Aluminium is not a natural product of South Africa and it just does not make economic sense to force it.


*8      That is because the main anchor tenant transmogrified from a corrupt Ferrostaat submarine NIP project (a stainless steel rolling mill) to a French Pechiney aluminium smelter to a Canadian Alcan aluminium smelter to a Rio Tinto aluminium smelter.

Now steel and stainless steel are natural South African products.

For interest, the latest thing at Coega is a 1 200 ha, 20 000 tonne/year,  biosecure prawn farm.

If this is truly "biosecure" and creates 11 000 permanent jobs, including those for laboratory technicians, marine biologists, software specialists and engineers, and up to 88 000 indirect jobs, then this is just perfect.

And the technology comes from the US and South Africa and not some corrupt German or French armaments vendor.

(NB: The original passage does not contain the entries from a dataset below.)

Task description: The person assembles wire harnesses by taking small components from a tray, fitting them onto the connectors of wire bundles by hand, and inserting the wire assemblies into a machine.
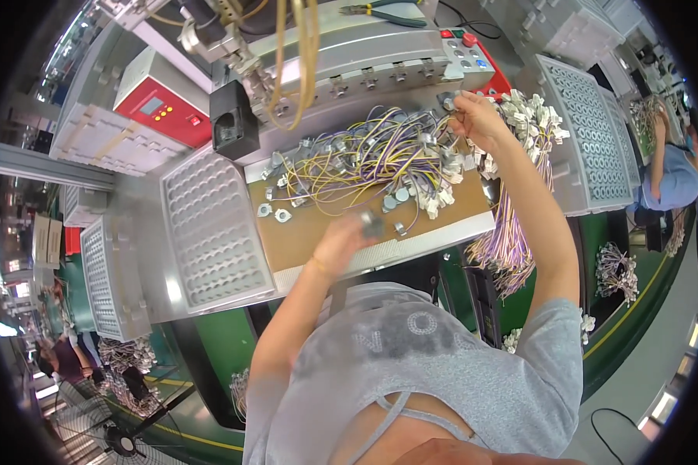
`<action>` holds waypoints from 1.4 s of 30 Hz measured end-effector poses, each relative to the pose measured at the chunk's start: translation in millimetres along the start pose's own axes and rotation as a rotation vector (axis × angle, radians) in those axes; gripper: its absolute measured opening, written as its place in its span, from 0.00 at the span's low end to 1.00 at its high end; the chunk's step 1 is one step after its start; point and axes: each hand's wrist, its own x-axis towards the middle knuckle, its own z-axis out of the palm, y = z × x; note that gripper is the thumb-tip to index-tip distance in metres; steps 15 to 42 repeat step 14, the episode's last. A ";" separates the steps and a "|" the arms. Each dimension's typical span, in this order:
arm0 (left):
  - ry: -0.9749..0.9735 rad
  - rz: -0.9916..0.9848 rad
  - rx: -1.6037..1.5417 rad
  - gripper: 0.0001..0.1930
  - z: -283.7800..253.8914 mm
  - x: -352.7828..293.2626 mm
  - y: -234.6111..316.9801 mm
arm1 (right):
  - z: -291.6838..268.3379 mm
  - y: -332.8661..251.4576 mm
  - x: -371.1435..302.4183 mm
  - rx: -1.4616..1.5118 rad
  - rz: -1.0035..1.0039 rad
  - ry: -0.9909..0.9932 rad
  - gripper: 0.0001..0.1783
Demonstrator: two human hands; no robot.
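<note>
My left hand [340, 244], a little smeared by motion, is over the front of the brown work board [310, 236]. Its fingers are closed on a small grey metal part [371, 225]. Farther right, my right hand [477, 122] reaches to the back edge of the board and pinches another small grey metal part [446, 101]. Between the hands lies a tangled pile of yellow and purple wires [349, 174] with metal cups and white connectors on their ends. Several round metal caps [395, 200] sit loose in front of the pile.
A moulded white tray [213, 232] lies left of the board; another tray [589, 132] is at the right. Wire bundles with white connectors [531, 120] hang over the right edge. Behind stand a metal fixture [357, 70], pliers [388, 14], a button box [467, 54] and a red-fronted controller [159, 105].
</note>
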 end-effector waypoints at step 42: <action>0.135 0.466 0.335 0.14 136.1 -20.4 59.3 | 44.8 38.9 -156.9 -0.718 -0.361 -0.084 0.40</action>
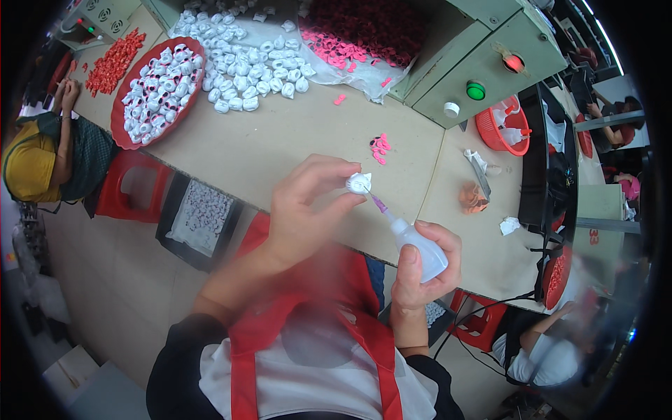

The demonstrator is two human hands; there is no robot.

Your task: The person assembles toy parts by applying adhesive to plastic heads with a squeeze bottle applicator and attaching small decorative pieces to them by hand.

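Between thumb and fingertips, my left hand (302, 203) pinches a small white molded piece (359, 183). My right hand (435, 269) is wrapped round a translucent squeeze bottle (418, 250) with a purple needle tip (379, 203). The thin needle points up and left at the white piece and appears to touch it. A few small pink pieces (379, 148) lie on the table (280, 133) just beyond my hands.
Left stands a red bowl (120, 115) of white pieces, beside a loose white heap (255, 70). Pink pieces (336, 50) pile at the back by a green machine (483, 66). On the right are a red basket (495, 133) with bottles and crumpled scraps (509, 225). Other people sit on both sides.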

*9      It is thought that Eskom is going to be paying these independent power producers up to 150 c/kWh and then selling it to the aluminium smelters for 14 c/kWh.

Which kippies are going to be paying the difference?


*10     Extremely questionable is the biggest understatement since Benjamin Franklin flew a kite.

This project needs the highest level of transparency and critical analysis of independent consultancy and analysis.

Eskom has proven itself to be incompetent, negligent, reckless and dishonest. Eskom must never again be allowed simply to do its own thing.

Especially that Eskom's chairman is Valli Moosa who is also a member of the ANC's fundraising committee and Eskom is embarking on a R1 300 billion expansion programme.

I've said it before and I'll say it again :
a large component of Eskom's current load-dumping regime is the fear factor of frightening every South African electricity user into accepting anything it takes to build a further 42 GW of generating capacity.